Exercise directions:
For the entries that follow, restate word for word the line containing "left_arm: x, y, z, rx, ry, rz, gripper", the line containing "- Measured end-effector", and every line that lies between them.

Supplied data:
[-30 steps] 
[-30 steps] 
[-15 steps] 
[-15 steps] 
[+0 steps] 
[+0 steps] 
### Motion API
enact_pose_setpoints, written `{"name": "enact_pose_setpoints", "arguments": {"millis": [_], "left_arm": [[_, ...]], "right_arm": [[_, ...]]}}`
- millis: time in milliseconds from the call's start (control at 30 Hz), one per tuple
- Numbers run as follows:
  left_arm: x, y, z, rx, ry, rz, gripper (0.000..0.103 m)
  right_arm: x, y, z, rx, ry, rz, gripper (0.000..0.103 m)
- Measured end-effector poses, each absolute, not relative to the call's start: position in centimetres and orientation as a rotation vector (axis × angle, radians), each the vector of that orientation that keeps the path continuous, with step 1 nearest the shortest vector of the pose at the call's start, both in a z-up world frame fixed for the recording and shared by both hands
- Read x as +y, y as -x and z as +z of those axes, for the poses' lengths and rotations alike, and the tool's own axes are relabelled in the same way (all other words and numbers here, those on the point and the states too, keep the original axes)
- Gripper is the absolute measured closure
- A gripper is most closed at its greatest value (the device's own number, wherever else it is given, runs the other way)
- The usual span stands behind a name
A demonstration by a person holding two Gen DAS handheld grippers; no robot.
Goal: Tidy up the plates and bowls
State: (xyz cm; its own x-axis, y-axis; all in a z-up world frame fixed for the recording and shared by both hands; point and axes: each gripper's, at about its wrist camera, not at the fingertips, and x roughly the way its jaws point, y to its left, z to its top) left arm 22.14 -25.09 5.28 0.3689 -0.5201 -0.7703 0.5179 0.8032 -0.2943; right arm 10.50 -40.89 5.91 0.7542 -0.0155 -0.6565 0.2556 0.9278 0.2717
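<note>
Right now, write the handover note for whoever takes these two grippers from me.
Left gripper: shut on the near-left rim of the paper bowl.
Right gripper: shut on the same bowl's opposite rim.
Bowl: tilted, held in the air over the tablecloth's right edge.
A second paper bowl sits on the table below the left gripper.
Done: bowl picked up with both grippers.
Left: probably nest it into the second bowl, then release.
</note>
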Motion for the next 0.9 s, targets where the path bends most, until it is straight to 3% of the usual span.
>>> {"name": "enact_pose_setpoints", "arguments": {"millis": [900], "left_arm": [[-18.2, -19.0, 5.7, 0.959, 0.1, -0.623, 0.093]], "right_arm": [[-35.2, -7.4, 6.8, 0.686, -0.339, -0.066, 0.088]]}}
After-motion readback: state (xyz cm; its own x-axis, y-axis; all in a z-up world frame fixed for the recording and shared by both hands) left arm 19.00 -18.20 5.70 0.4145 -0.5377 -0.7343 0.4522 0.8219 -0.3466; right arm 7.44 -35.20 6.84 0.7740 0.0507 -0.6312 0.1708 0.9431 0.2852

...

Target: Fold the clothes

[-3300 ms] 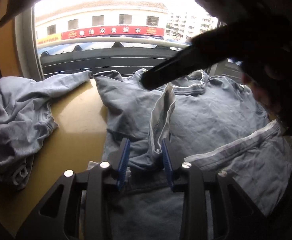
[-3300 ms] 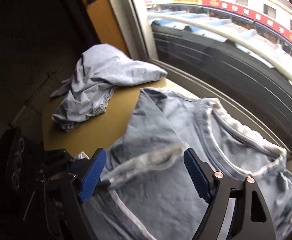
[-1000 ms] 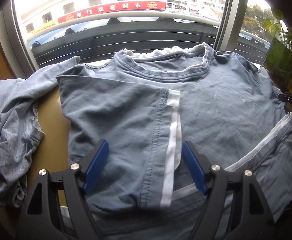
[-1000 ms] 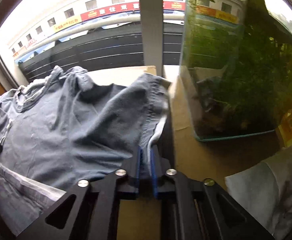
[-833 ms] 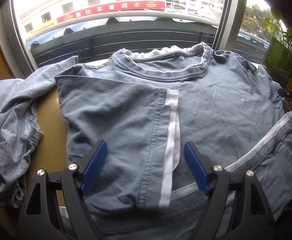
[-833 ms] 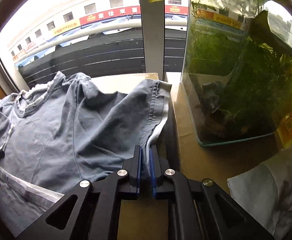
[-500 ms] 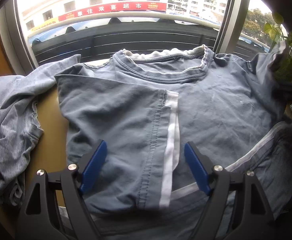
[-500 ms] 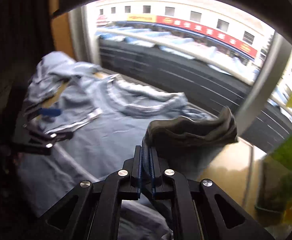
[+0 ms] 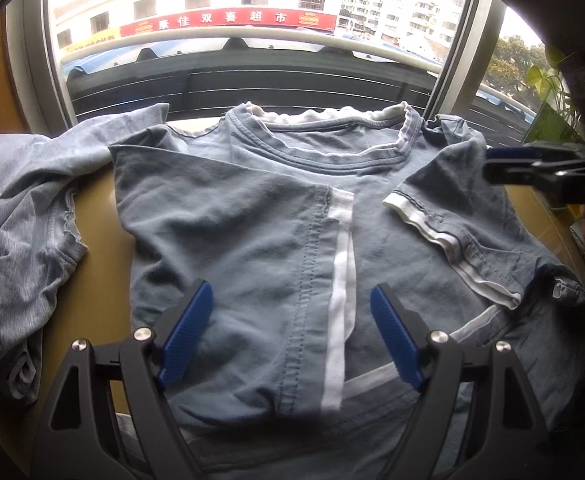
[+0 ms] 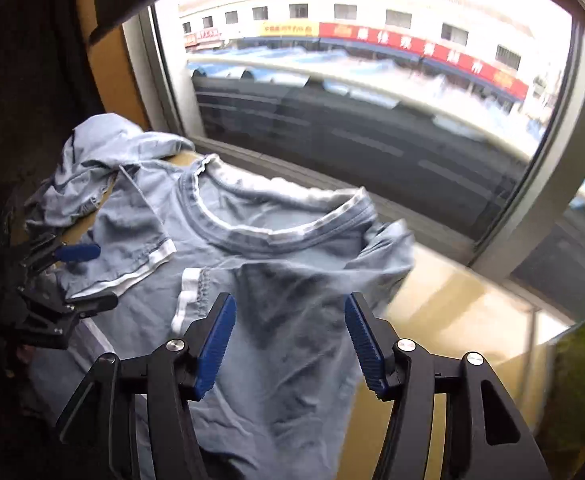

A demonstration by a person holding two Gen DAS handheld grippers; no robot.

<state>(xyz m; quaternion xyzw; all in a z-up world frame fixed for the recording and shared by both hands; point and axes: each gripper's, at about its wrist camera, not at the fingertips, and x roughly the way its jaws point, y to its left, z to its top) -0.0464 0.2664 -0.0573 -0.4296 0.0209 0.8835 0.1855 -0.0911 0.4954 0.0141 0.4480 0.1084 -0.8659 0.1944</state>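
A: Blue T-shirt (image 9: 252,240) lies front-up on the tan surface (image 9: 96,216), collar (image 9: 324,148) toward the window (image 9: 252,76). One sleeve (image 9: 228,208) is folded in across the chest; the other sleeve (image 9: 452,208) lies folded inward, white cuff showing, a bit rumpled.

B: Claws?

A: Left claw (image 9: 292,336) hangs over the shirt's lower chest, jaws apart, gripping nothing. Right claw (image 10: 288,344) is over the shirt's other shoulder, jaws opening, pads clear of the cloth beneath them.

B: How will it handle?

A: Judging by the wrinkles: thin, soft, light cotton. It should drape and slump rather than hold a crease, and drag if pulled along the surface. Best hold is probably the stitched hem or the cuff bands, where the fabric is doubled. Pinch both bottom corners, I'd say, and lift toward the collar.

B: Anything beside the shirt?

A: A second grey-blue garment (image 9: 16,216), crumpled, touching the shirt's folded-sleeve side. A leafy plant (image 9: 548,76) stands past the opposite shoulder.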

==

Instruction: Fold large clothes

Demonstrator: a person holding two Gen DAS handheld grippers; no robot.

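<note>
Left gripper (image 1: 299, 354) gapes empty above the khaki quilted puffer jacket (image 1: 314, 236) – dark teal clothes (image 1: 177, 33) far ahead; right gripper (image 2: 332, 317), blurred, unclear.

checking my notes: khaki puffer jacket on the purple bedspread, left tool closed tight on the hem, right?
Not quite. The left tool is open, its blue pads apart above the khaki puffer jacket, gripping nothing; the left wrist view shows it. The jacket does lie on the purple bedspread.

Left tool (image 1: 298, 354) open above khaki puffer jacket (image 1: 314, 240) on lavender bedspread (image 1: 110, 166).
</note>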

Response to the exercise:
  left_arm: x, y, z, rx, ry, rz, gripper (0.000..0.103 m)
  right_arm: x, y, z, rx, ry, rz, gripper (0.000..0.103 m)
- Measured end-effector poses, each absolute, not relative to the call's start: position in centimetres and orientation as a rotation vector (axis × angle, radians), each the vector of that orientation that keeps the path continuous, with step 1 nearest the shortest vector of the pose at the call's start, both in a z-up world frame fixed for the recording and shared by both hands

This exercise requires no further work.